Lead researcher Lauren Sallan said:

This research establishes an "invasion of the ocean" on par with the land invasion. Our early ancestors moved quickly into fresh waters, but their passage over the reefs and from there to the ocean and new continents took a lot of time and change.

A thelodont without jaws like an angel forms among jellyfish in the shallow waters 415 million years ago (artist impression). Nobumichi Tamura]

Fish with and without jaws

The first diversification of the first jawless fish (resembling the lamprey and hagfish today) led to the appearance of many groups of armored fish at the beginning of the Silurian period (about 420 million years ago). The armored fish had hard plaques on the body and most lived in the shallow inland seas of the continents of the Northern Hemisphere.

The oldest fossil of jawless fish comes from Australia, as represented by simple torpedo-like shapes, such as Arandaspis who lived in the shallow seaway of Larapintine across Australia about 470 million years ago.

The first large ray of jaw fish (called "gnathostomes") occurred in China about 440 million years ago. At the beginning of the Devonian period (419 million years ago), all major groups of jaw – fish had appeared and dispersed in all regions of the world.

Other fish have evolved in distinct regions, such as the East Gondwana Province (Australia and Antarctica) and in the Euramerica supercontinent (a continental mass combining much of North America and North America). from Europe).

The animals called "the Wuttagoonaspis The fauna "included many strange forms of placoderm and other primitive fish, and is the oldest local group of vertebrates in Australia. The remains of these distinctive fish that lived about 395 million years ago are found in many sites in an area of ​​two million square kilometers in central Australia.
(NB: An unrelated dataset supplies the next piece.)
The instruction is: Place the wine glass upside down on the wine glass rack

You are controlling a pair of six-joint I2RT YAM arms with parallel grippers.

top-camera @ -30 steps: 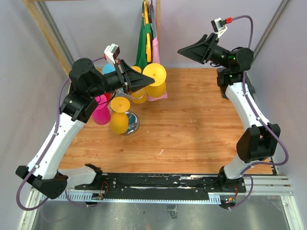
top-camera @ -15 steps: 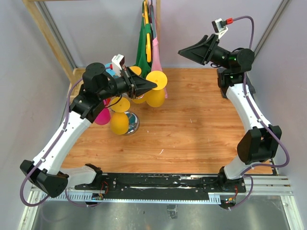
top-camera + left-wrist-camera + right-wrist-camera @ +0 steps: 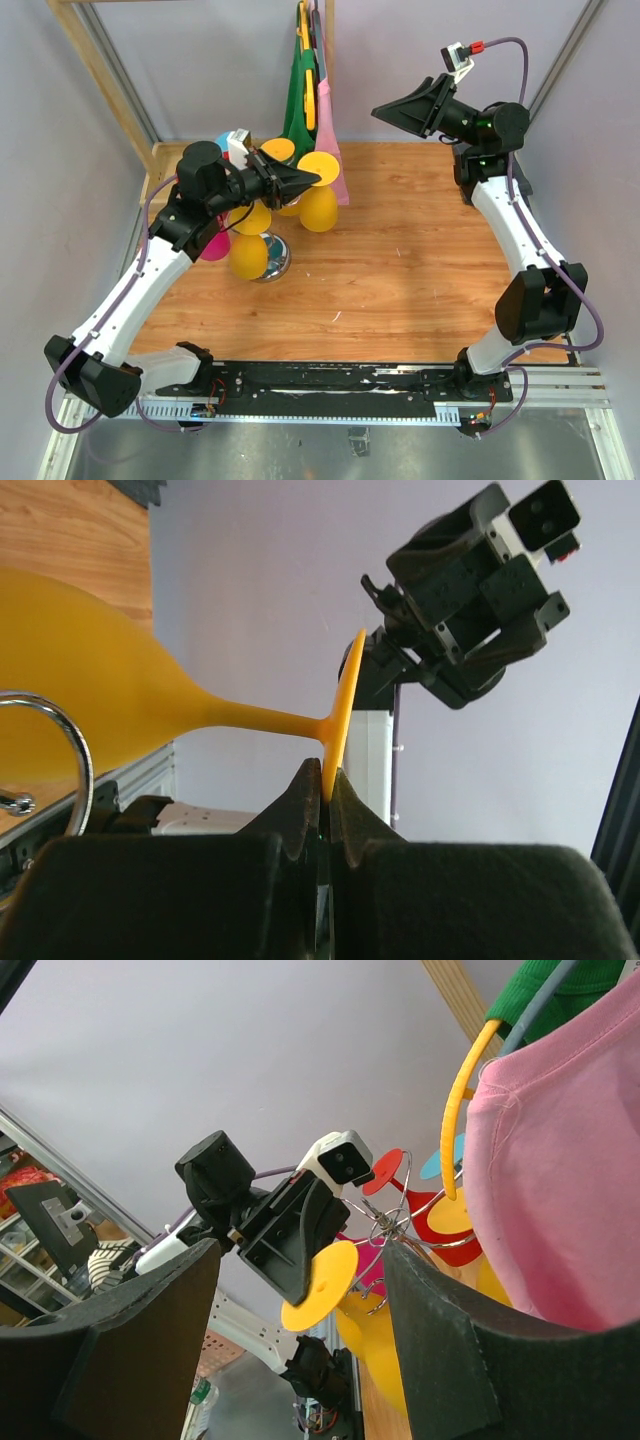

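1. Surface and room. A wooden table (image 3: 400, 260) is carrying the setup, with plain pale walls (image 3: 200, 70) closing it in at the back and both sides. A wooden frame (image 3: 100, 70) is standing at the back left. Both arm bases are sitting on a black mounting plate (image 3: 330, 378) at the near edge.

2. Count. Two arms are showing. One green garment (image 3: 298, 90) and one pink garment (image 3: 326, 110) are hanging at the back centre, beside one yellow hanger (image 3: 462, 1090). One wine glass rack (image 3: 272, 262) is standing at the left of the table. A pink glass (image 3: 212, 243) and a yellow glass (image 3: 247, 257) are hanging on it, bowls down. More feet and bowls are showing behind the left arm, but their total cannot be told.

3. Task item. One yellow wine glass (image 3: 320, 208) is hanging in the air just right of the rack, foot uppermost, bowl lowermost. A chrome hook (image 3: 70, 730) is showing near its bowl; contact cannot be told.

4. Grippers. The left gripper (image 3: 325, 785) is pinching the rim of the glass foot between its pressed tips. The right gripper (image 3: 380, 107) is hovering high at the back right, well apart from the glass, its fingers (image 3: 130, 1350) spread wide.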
Devonian reef scene showing ancient bony fish (foreground) and armored placoderms behind. Reefs do not seem to play an important role in the early diversification of fish (impression of the artist). Brian Choo, Flinders University (with permission), author provided

The historic reefs were different

Reefs are well known for being hot spots of biodiversity – today, several thousand species of fish live around coral reefs. But we now know that this is not always the case.

Prehistoric reefs, known for about 500 million years, have been built by different organisms over time. Devonian reefs, home to many species of fish, were mainly constructed of algae and sponges, with a smaller contribution from corals.
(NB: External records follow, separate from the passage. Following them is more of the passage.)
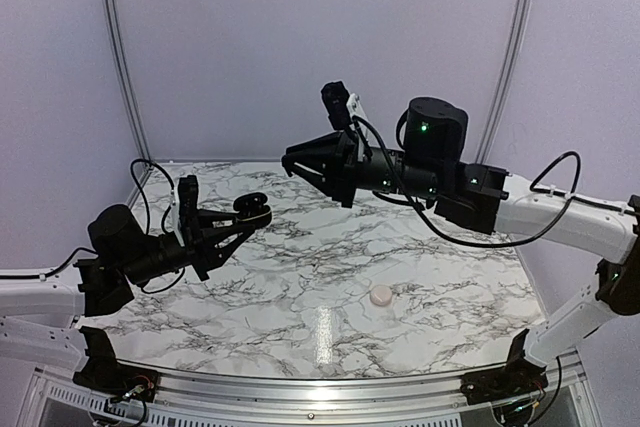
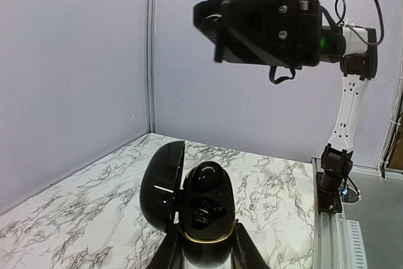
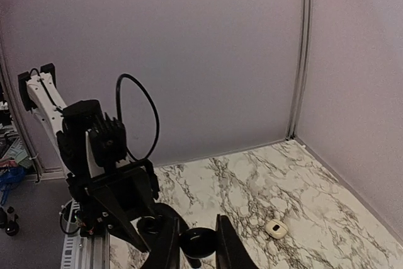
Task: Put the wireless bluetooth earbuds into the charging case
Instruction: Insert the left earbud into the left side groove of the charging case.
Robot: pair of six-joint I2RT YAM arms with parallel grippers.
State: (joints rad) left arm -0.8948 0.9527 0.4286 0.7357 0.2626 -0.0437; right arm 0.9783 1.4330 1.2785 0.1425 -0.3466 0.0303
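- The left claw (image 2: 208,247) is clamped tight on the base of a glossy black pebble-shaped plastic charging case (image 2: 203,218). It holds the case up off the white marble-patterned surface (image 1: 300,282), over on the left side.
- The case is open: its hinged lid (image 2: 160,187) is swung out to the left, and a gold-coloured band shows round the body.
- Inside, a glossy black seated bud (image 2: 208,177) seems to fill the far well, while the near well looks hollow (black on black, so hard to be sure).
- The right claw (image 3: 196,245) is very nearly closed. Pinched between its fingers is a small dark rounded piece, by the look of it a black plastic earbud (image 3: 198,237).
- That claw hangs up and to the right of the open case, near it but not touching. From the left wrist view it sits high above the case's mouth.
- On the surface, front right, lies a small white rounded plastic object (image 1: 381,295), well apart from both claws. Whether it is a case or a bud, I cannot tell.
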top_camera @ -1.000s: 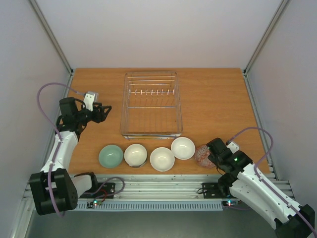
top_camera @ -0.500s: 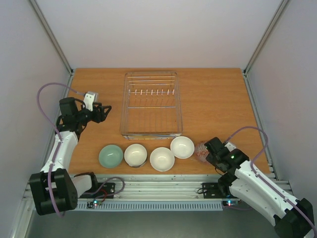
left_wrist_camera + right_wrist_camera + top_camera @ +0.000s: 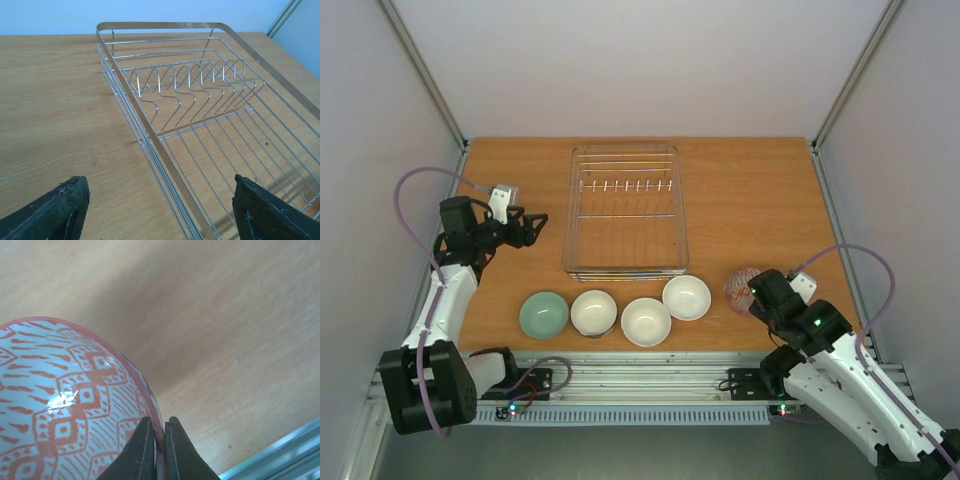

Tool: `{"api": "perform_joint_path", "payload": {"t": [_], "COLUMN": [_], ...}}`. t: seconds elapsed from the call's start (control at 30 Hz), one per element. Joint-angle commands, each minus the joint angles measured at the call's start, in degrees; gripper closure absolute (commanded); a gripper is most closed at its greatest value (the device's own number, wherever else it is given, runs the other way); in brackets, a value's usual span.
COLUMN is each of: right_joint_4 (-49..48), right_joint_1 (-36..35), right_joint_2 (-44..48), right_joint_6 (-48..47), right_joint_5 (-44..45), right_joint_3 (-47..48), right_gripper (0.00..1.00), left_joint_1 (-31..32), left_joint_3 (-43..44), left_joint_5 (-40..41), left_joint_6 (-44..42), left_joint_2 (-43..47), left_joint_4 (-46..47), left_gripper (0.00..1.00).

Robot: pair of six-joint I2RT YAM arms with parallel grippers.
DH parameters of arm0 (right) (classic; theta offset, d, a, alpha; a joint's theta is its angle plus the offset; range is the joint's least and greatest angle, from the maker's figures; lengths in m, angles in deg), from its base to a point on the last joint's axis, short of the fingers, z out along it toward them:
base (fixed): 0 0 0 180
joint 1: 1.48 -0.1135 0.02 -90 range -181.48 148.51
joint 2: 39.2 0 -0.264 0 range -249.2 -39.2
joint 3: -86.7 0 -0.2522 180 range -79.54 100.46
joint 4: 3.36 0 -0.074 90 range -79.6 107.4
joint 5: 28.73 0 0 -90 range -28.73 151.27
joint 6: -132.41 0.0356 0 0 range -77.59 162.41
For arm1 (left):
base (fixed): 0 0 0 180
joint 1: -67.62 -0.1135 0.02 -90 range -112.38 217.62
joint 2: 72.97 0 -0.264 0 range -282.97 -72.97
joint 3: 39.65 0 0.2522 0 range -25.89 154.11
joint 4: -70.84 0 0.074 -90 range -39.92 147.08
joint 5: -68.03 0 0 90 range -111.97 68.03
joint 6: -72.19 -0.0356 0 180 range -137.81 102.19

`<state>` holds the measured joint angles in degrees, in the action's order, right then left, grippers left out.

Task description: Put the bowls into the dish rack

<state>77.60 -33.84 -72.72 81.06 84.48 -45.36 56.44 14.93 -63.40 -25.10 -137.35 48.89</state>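
My right gripper (image 3: 752, 292) is shut on the rim of the red-patterned bowl (image 3: 739, 287) and holds it tilted above the table at the front right. In the right wrist view the bowl's patterned inside (image 3: 60, 405) fills the left, with its rim pinched in my gripper (image 3: 160, 440). A pale green bowl (image 3: 543, 314) and three white-inside bowls (image 3: 593, 311) (image 3: 647, 320) (image 3: 687, 297) stand in a row in front of the dish rack (image 3: 625, 210). My left gripper (image 3: 532, 228) is open and empty, left of the rack; the rack's left rim (image 3: 165, 150) runs between its fingers.
Aluminium frame posts stand at the table's back corners. A metal rail (image 3: 650, 375) runs along the near edge by the arm bases. Bare wood lies right of the rack (image 3: 760, 210) and left of it (image 3: 510, 180).
My right gripper has lifted the red-patterned bowl off the table and moved it back and slightly right, away from the row. The left arm has barely moved.
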Motion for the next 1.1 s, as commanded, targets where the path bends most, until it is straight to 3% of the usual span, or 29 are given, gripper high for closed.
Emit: {"api": "perform_joint_path", "payload": {"t": [0.0, 0.13, 0.4, 0.6, 0.77, 0.9, 1.07], "right_joint_4": [0.1, -9.4, -35.0, -51.3, -66.1, -80.2, -88.1], "right_joint_1": [-0.3, -0.3, -0.3, -0.3, -0.3, -0.3, -2.2], "right_joint_2": [0.2, -3.3, -17.7, -27.1, -33.3, -41.2, -51.6], "right_joint_6": [-5.0, -13.0, -27.7, -32.3, -30.7, -25.7, -22.8], "right_joint_5": [6.5, 4.0, -14.4, -29.3, -41.8, -51.4, -52.8], "right_joint_3": [6.6, 10.4, 16.9, 21.9, 20.5, 19.5, 23.0], "right_gripper": [0.99, 0.99, 0.99, 0.99, 0.99, 0.99, 0.99], "left_joint_1": [-0.2, -0.2, -0.2, -0.2, -0.2, -0.2, -0.2], "left_joint_3": [1.8, 2.4, 4.3, 5.8, 6.0, 5.1, 1.4], "left_joint_5": [-2.4, -5.0, -12.8, -20.3, -24.9, -29.6, -35.0], "left_joint_6": [0.3, -1.2, -4.8, -9.0, -8.1, -3.1, 10.4], "left_joint_2": [1.0, 0.8, 0.3, 0.8, 2.1, 2.7, 2.5], "left_joint_4": [-0.7, -2.5, -7.9, -14.1, -14.3, -9.3, 5.4], "left_gripper": [0.20, 0.14, 0.04, 0.01, 0.01, 0.01, 0.01]}}
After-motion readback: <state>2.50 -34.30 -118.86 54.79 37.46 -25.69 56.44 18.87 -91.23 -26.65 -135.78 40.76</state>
The Devonian Kimberley reefs were home to more than 50 species of ancient fish living on algal structures lining most of northwestern Australia.
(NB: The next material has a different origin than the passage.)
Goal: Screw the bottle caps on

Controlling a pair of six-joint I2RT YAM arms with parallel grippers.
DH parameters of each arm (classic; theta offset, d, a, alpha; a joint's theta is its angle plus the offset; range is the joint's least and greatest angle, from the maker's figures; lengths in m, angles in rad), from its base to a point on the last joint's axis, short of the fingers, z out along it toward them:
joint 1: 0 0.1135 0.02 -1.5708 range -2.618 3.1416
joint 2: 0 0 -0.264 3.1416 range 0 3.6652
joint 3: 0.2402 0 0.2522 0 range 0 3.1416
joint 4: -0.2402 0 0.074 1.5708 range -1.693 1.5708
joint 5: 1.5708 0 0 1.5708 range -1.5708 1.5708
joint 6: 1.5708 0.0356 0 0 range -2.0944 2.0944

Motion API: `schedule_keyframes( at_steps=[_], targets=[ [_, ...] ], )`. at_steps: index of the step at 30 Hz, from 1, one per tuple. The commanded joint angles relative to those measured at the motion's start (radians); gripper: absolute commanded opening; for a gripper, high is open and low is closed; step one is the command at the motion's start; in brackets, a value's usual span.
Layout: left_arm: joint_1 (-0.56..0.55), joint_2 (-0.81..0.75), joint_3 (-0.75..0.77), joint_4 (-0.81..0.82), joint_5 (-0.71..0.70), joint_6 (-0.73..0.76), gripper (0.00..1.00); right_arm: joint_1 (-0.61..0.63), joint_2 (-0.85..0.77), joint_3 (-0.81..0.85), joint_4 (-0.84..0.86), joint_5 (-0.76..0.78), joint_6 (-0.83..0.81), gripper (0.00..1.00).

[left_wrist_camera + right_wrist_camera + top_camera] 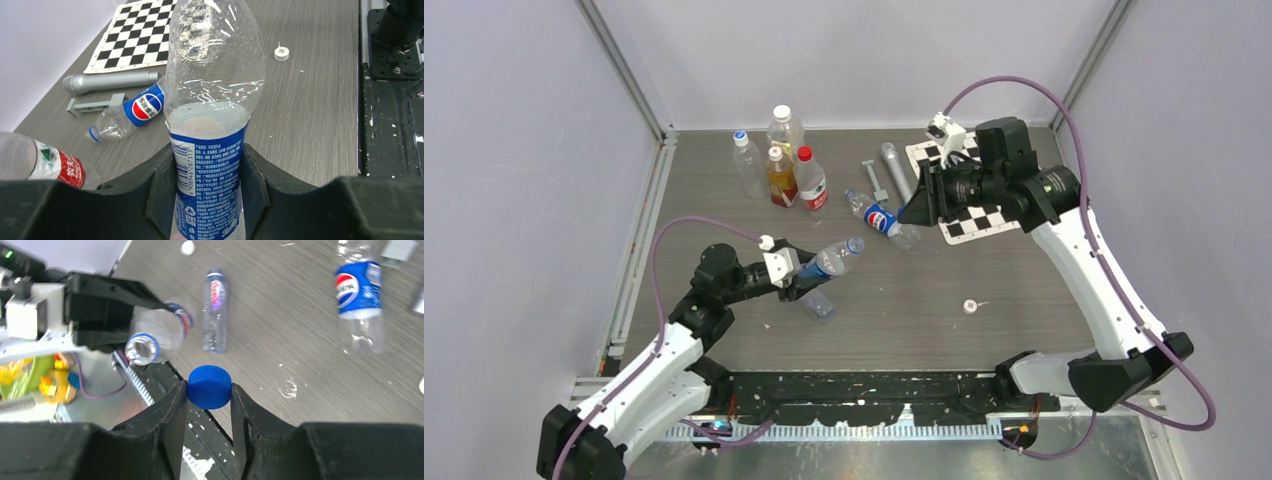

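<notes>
My left gripper (802,276) (207,156) is shut on a clear bottle with a blue label (829,259) (210,125), held tilted above the table. Its open mouth (141,348) points toward the right arm. The right gripper (914,212) (209,391) is shut on a blue cap (209,386), a short way off from that mouth and apart from it. A Pepsi bottle (879,217) (357,295) lies uncapped mid-table. A nearly plain bottle (819,303) (215,310) lies under the held one. One white cap (970,306) (281,53) rests on the table.
Several upright bottles stand at the back, among them an amber one (781,176) and a red-capped one (811,181). A grey cylinder (894,170) and a checkerboard sheet (969,215) lie at the back right. Frame walls enclose the table.
</notes>
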Motion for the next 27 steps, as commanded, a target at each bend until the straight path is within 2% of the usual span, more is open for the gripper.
schedule_keyframes(
  at_steps=[1, 10, 27],
  targets=[
    [-0.004, 0.037, 0.090, 0.042, 0.065, 0.057, 0.28, 0.060, 0.081, 0.130, -0.130, -0.148, -0.144, 0.04],
    [-0.017, 0.110, 0.154, 0.042, 0.103, 0.076, 0.27, 0.159, 0.158, 0.194, -0.162, -0.135, -0.204, 0.05],
    [-0.029, 0.076, 0.134, 0.009, 0.041, 0.072, 0.17, 0.185, 0.117, 0.189, -0.095, -0.114, -0.174, 0.02]
  ],
)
But new research shows that the Silurian and Devonian reefs did not exhibit unusually high diversity, as previously assumed. This suggests that reefs played a much less important role than we thought in the early rise of jawed fish.

A jaw placoderm dating from the Devonian period, but resembling a modern stingray, rests near the edge of the plateau in Germany (impression of the artist). Nobumichi Tamura

Take care of our shallow waters

The message of the new document is that the cradle of first vertebrate diversification has occurred mainly in shallow water habitats close to or across a continent's borders.

The steady rise and fall of sea level over time would have had a significant effect on the habitat size of these marine species, making them particularly vulnerable to extinction when communities lived in basins with low oxygen levels.

These extinctions involved many factors and eliminated some of the dominant fish groups at the end of the Devonian, including placoderms. This has allowed modern fish groups, consisting mainly of bony fish and sharks, to establish themselves.

The research has some implications for today, as one of the authors of the paper, Ivan Sansom of the University of Birmingham, explained:

This work highlights the importance of these increasingly vulnerable coastal areas for species evolution. Modern threats resulting from a combination of climate change, sea level rise, overfishing and pollution could have extremely damaging effects on the future diversification of species.